SAFETY NOTE: This article is the second of three, the first of which discussed electrical safety in detail. If you intend to experiment with this sort of play we strongly recommend you read that article. To summarise, however: ONLY play with low powered battery devices, not with the mains supply, and DO NOT allow even small currents to pass across the chest cavity or brain.
Electricity is scary and dangerous. We're taught to handle it with care, chastened by nightmare stories of musicians frazzled on stage and naughty children zapped on electrified railway lines. The thought of incorporating electrical play into sex games fills some people with horror. But given the right equipment and by observing the most basic safety rules, electrical play can be one of the safest and most stimulating SM games.
Despite, or more likely because of, its scary reputation, electricity can have a powerful fascination. Images of torture, execution and the evil experiments of deranged horror film scientists are easily invoked by the sight of a couple of wires attached to a sensitive area of the body. But electrical play is also a physical experience: our nerves are themselves electrical devices and even a small current applied in the right place can produce agony or ecstasy. Electrical stimulation may also prompt the production of endorphins — which is why many of the commonly available electrical toys are intended for the purpose of pain relief.

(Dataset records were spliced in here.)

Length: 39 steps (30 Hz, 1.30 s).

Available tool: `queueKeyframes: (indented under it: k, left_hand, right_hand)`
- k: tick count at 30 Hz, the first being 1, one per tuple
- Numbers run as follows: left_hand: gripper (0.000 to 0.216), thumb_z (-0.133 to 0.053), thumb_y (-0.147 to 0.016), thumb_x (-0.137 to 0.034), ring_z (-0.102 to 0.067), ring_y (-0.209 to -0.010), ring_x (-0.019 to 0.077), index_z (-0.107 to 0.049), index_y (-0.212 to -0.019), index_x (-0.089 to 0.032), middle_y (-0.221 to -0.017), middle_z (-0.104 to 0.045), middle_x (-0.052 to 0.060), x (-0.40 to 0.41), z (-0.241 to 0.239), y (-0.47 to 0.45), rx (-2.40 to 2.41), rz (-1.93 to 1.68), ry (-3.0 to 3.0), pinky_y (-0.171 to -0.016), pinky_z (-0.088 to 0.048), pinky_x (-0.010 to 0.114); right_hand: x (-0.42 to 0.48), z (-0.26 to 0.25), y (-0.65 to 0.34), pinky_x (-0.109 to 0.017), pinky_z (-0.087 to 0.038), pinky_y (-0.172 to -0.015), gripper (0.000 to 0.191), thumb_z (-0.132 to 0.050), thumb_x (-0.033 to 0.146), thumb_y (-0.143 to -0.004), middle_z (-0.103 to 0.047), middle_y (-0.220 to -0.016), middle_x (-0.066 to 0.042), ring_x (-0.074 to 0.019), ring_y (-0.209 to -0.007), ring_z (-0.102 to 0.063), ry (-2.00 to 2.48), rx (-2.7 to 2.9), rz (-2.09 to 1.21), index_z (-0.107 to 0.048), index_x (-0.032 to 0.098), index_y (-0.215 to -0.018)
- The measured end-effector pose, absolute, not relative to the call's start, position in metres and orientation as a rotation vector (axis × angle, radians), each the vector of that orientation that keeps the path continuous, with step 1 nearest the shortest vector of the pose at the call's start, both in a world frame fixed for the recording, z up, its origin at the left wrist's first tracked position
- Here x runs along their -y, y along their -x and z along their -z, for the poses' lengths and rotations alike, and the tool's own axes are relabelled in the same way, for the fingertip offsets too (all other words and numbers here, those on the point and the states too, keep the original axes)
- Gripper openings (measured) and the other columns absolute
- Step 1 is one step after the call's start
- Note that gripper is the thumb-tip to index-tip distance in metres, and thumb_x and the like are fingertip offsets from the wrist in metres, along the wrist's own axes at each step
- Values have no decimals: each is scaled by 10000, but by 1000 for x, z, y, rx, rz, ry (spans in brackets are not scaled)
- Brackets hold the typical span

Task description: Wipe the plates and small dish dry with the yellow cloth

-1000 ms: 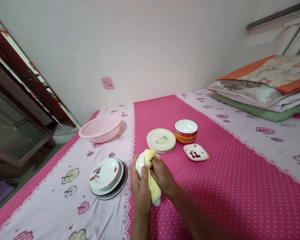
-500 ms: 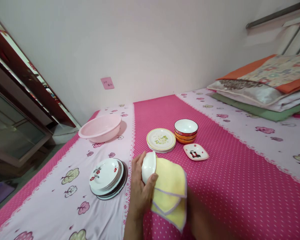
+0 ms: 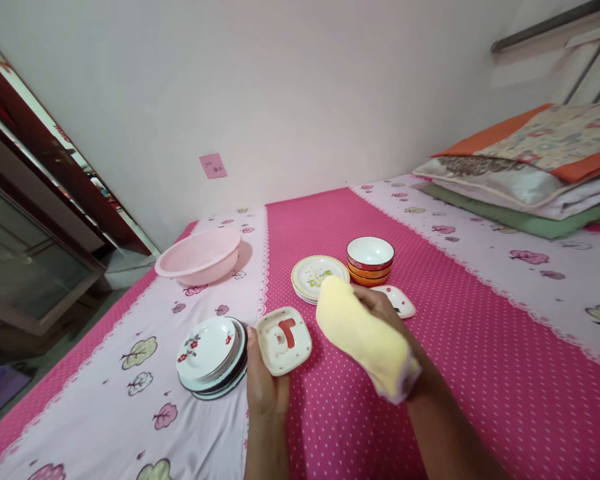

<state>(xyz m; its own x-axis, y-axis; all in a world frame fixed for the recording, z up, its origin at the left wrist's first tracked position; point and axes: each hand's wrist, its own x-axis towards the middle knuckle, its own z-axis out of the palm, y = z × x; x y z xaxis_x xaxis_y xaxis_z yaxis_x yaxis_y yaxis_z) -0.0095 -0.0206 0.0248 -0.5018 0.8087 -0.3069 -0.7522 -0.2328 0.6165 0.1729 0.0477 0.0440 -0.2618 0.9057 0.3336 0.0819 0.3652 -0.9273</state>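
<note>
A small square dish (image 3: pixel 271 333) with a bear in a red scarf faces up in my left hand (image 3: pixel 261 387), whose fingers hold it from below and the left side. My right hand (image 3: pixel 380 310) grips a yellow cloth (image 3: pixel 363 333) with a purple edge, bunched over its fingers and apart from the dish. Behind the cloth, a second square dish (image 3: pixel 401 301) with pink dots lies partly hidden on the bed. A stack of yellow-rimmed plates (image 3: pixel 313 275) stands just beyond, its front right covered by the cloth.
Orange bowls (image 3: pixel 370 267) are stacked beside the yellow-rimmed plates. Left of my left hand is a pile of floral plates (image 3: pixel 205 353). A pink basin (image 3: pixel 197 257) sits farther back near the wall. Folded bedding and pillows (image 3: pixel 520 173) lie at the right.
The dish in my left hand has turned from edge-on to facing up. My right hand and the cloth have come away from it, up and to the right, now covering part of the other dish.
</note>
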Motion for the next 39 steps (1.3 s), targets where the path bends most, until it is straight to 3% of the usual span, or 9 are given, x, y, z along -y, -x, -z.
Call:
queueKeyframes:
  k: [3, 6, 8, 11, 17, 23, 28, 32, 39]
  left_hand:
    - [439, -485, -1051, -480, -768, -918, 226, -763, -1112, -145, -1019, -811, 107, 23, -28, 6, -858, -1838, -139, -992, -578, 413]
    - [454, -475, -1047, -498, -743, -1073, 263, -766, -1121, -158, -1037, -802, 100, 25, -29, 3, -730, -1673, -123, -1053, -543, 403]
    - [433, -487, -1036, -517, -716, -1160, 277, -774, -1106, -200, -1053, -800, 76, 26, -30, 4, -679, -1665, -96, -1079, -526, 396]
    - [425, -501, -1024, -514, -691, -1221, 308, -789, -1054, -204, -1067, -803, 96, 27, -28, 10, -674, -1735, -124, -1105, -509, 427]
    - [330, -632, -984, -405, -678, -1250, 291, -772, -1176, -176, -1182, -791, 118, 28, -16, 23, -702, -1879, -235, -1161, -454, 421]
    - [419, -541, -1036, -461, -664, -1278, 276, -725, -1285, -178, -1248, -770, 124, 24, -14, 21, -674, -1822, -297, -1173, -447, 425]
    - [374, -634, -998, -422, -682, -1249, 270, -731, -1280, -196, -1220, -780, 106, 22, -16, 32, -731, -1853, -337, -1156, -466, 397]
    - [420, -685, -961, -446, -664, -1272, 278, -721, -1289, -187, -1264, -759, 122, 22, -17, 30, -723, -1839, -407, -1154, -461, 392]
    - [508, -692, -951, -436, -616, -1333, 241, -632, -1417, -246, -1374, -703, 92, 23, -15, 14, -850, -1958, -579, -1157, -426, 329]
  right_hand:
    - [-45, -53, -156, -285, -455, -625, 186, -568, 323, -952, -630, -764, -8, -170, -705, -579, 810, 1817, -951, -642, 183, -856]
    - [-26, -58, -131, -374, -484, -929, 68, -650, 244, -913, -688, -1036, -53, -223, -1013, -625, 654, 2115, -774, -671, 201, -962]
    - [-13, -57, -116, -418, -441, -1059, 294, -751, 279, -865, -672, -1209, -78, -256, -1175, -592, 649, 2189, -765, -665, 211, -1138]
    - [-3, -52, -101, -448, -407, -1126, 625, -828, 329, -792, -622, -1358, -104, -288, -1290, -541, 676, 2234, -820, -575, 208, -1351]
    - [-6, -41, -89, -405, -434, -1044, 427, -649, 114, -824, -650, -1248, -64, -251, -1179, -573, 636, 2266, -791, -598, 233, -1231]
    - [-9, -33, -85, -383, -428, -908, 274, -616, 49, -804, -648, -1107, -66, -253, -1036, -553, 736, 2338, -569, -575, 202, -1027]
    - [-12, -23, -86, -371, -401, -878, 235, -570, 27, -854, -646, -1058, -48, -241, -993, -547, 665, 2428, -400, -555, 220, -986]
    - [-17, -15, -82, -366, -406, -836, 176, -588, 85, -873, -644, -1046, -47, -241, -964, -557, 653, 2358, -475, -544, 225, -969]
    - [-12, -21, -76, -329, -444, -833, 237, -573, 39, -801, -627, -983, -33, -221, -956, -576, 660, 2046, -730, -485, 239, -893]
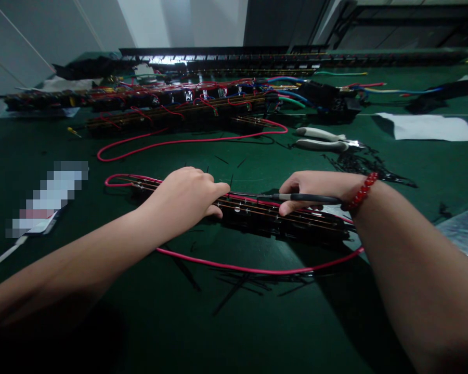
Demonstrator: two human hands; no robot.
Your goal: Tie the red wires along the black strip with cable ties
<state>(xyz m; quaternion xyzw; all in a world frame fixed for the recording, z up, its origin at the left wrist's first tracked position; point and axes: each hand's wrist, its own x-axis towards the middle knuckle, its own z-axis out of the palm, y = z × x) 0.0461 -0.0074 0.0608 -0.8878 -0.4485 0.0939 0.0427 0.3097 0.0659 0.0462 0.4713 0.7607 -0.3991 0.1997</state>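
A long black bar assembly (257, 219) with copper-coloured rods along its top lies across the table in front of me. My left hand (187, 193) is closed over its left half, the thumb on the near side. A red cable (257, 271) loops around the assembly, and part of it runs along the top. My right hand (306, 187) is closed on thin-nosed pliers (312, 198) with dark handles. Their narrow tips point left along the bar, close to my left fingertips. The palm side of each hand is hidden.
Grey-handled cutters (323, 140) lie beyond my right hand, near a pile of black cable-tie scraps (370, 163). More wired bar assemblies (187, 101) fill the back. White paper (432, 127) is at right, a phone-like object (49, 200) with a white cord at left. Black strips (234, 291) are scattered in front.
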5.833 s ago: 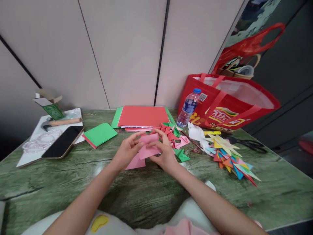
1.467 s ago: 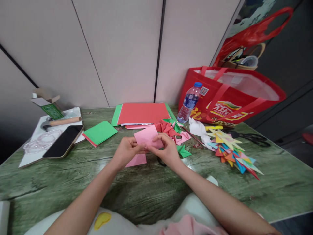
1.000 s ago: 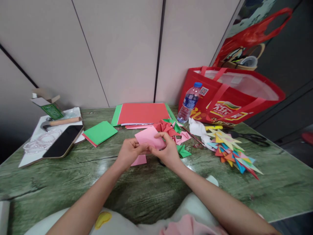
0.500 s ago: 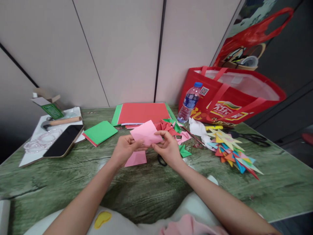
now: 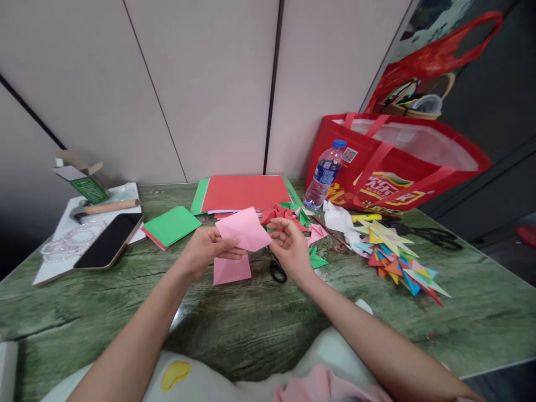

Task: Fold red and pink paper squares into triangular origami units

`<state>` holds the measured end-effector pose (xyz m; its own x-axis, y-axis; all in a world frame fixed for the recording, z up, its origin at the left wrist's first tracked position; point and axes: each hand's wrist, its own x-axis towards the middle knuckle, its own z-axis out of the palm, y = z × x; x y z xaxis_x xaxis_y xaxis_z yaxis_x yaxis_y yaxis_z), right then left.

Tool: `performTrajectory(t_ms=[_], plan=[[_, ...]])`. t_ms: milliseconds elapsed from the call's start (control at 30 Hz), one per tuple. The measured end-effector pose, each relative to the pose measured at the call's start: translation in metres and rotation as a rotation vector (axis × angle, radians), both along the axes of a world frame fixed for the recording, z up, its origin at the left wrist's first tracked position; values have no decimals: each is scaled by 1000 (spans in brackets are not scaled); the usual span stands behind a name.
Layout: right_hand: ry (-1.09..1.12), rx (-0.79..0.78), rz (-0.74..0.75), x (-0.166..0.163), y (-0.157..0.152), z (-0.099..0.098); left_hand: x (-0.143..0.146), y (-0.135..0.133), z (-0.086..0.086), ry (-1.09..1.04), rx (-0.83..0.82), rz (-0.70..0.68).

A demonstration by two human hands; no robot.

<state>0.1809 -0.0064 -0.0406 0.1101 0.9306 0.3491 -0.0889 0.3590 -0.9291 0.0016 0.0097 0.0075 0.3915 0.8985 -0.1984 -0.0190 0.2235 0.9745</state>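
Note:
A square of pink paper (image 5: 245, 226) is held up above the table, its left side pinched between the thumb and fingers of my left hand (image 5: 209, 248). By the paper's right corner, my right hand (image 5: 288, 243) has its fingers apart and slightly curled, with nothing visible in them. Below lies a second pink paper square (image 5: 232, 270) on the table. The black handle of a pair of scissors (image 5: 277, 272) shows beside my right hand, the rest mostly hidden. Behind that hand are folded red paper pieces (image 5: 281, 215) and a green folded piece (image 5: 317, 258).
Red sheets (image 5: 247, 190) lie at the back, with green squares (image 5: 171, 226) to their left. A phone (image 5: 109, 241) and hammer (image 5: 109, 209) rest at left. On the right stand a water bottle (image 5: 324, 176) and red bag (image 5: 393, 162), near a colourful folded-paper cluster (image 5: 402, 259).
My right hand has let go of the pink paper and its fingers have spread. My left hand has shifted slightly left with the paper, uncovering more of the scissors handle.

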Motion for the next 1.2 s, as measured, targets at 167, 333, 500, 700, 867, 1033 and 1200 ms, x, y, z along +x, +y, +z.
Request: performTrajectory(t_ms=[167,333,500,700,867,1033,1200], plan=[[27,14,-37,2,-1,6,-4,-2,5,163,-37,-106],[-64,-34,20,-1,-7,9,-5,-6,1,331,-60,-370],[-305,-85,211,-4,-10,3,0,-8,-6,409,25,-442],[-309,-88,144,-4,-10,6,4,-7,-4,382,69,-306],[-314,-91,150,-5,-11,4,5,-7,-5,300,115,-285],[-137,-125,48,-3,-4,-4,9,-7,-6,294,157,-189],[-253,-74,-38,1,-3,-6,14,-8,-5,249,128,-136]])
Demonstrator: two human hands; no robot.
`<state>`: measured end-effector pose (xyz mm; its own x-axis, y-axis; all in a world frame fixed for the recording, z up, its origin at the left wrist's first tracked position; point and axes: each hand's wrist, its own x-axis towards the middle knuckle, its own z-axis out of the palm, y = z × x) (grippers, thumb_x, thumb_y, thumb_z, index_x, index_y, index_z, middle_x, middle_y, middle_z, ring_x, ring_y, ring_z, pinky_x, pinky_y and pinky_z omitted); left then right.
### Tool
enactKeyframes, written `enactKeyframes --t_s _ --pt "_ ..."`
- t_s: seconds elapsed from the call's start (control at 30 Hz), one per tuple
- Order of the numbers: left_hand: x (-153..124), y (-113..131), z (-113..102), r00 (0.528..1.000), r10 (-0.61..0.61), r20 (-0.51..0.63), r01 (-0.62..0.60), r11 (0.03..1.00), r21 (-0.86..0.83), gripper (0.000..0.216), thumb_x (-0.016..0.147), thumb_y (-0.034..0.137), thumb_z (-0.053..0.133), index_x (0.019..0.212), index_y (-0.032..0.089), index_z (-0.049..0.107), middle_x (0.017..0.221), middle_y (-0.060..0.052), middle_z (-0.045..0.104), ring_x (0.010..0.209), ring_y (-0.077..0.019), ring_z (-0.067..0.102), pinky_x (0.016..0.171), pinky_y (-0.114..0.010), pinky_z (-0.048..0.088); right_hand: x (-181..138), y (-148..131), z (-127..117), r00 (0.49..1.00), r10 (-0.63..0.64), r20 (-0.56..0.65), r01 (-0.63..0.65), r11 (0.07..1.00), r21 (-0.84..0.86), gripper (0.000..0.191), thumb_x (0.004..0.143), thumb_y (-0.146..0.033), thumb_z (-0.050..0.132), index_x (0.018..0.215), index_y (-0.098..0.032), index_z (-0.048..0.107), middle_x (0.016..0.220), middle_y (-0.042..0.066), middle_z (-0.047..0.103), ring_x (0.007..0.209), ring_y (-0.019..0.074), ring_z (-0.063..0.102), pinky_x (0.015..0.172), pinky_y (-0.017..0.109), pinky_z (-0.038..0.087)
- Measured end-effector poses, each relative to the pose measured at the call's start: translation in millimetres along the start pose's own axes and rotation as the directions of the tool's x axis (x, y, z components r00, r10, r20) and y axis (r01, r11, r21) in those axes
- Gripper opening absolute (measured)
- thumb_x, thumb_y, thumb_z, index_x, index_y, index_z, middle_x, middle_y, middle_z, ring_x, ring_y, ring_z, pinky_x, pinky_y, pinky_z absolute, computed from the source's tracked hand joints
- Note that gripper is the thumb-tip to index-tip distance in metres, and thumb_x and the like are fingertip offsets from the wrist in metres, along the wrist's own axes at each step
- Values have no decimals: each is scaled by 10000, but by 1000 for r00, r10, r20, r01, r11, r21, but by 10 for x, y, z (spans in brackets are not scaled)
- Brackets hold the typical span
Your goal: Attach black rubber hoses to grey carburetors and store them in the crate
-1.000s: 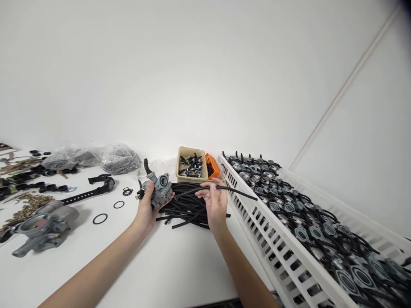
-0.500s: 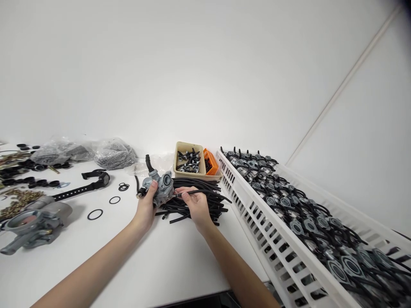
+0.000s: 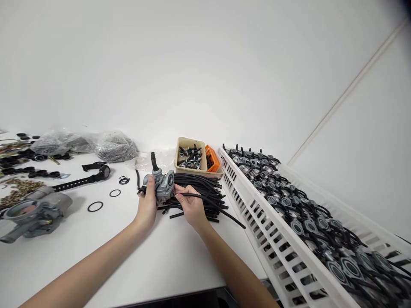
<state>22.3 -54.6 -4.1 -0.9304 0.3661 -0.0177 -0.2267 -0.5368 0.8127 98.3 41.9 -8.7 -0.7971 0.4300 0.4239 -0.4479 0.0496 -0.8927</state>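
Observation:
My left hand (image 3: 147, 206) is closed round a small grey metal carburetor (image 3: 161, 185) with a black stub on top, held just above the white table (image 3: 128, 256). My right hand (image 3: 190, 206) pinches one end of a thin black hose (image 3: 214, 202) against the carburetor's right side. The hose trails right and down across a pile of similar black hoses (image 3: 199, 194) lying behind my hands.
A long white slotted crate (image 3: 272, 231) full of carburetors with hoses runs along the right. A beige bin (image 3: 190, 158) of black and silver fittings and an orange bin (image 3: 212, 159) stand behind the hoses. Left are O-rings (image 3: 95, 206), a black strap (image 3: 85, 177), plastic bags, a larger grey casting (image 3: 32, 212).
My right hand brought the hose end from out at the right in to the carburetor, and the hose's free end dropped toward the table. The left hand tilted the carburetor slightly.

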Motion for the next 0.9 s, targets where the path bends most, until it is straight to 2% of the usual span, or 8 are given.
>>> enactKeyframes --t_s 0.1,0.27,0.4,0.53,0.63,0.7,0.77,0.9 --pt "-45 25 27 999 -9 -52 10 1000 19 657 689 729 610 1043 177 644 1017 -70 719 997 -241 664 857 -343 542 -8 22 -7 1000 -12 7 12 999 -40 253 796 -395 687 719 -230 511 1170 134 710 1147 267 644 1012 451 474" --pt "-68 57 36 998 -30 -55 33 998 54 651 656 739 633 998 185 651 935 -57 727 935 -246 681 767 -328 570 2 37 -15 1000 -2 -1 2 992 -124 213 800 -386 674 738 -216 562 1137 119 726 1131 266 652 1003 443 480" --pt "-60 89 60 998 -57 3 57 998 9 603 731 708 592 1033 190 655 994 -74 736 1021 -254 670 851 -352 562 55 -23 -17 999 22 -33 -22 1000 0 263 737 -429 728 706 -217 575 1080 97 748 1102 273 667 1007 454 480" --pt "-33 80 63 991 -110 77 112 993 -34 595 852 667 453 1092 159 651 1043 -115 736 1073 -262 660 894 -381 555 117 -91 -52 981 85 -174 -66 991 112 328 636 -401 808 779 -199 592 946 92 769 967 264 712 957 448 512" --pt "-25 45 48 983 -136 121 139 990 -15 517 868 592 504 1074 140 647 1047 -128 736 1059 -267 670 866 -371 572 139 -96 -94 937 63 -345 -6 986 164 438 542 -291 857 785 -222 499 826 39 749 816 213 711 846 400 548" --pt "-35 27 43 981 -146 129 148 989 -4 461 891 535 509 1074 132 640 1055 -133 734 1050 -262 675 850 -359 580 138 -87 -115 903 10 -430 48 991 124 493 501 -215 860 791 -233 462 821 11 713 758 176 678 768 345 550" --pt "-52 24 44 974 -173 148 175 985 -2 442 925 497 466 1104 127 628 1081 -140 726 1046 -254 677 842 -355 585 123 -85 -127 873 -63 -484 80 997 14 517 484 -164 854 850 -231 494 883 13 674 793 169 649 732 311 537" --pt "-80 57 59 960 -225 165 228 974 2 427 961 457 406 1139 130 615 1106 -143 719 1032 -242 685 824 -345 592 72 -108 -137 840 -235 -489 130 962 -239 525 558 -180 834 1020 -215 588 1136 77 617 1037 217 601 850 344 519"
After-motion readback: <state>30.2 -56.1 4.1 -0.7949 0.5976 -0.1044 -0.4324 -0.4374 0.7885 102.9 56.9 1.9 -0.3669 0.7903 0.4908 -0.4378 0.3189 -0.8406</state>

Electrical play can also be thrillingly impersonal. Most physical SM games are hands-on activities, with the top directly applying the stimulation each time. Human fallibility gives built-in variety: whip strokes or nipple squeezes are never totally uniform or predictable. But an electrical device can be set to go about its job with all the cold inevitability of any machine, while the top sits back to enjoy the reaction.
If all this sets you buzzing, read on...
Electronics for Kinky Beginners
Energy makes things move, and electricity is basically a form of
energy. It works on the molecules that make up the world around us:
with each molecule setting its neighbour in motion, electricity moves
through materials rather like waves moving through water, causing
what's called an electrical current. Materials it travels
easily through, like copper wire, are called 'conductors'; those it has
more problems with, such as air and rubber, are called 'insulators';
and the level of difficulty a particular material presents is known as
its resistance.
Current won't flow at all unless it can complete a circuit, by finding a way either to get back to its starting point or to go somewhere else it likes to go, such as into the ground. If there isn't enough energy to overcome the resistance in the circuit, then there will be no current. And when current does flow it always takes the easiest route, or the path of least resistance. If you make things too easy, say by connecting two electrical terminals together with a simple length of a good conductor like copper wire, you will create a short circuit where the current will just whiz round and round getting things dangerously hot and damaging components. Normally, you would put something else in the circuit that increases the resistance but gets the energy to do something useful as it passes, such as light a bulb, or power a computer, or even make a bottom wince.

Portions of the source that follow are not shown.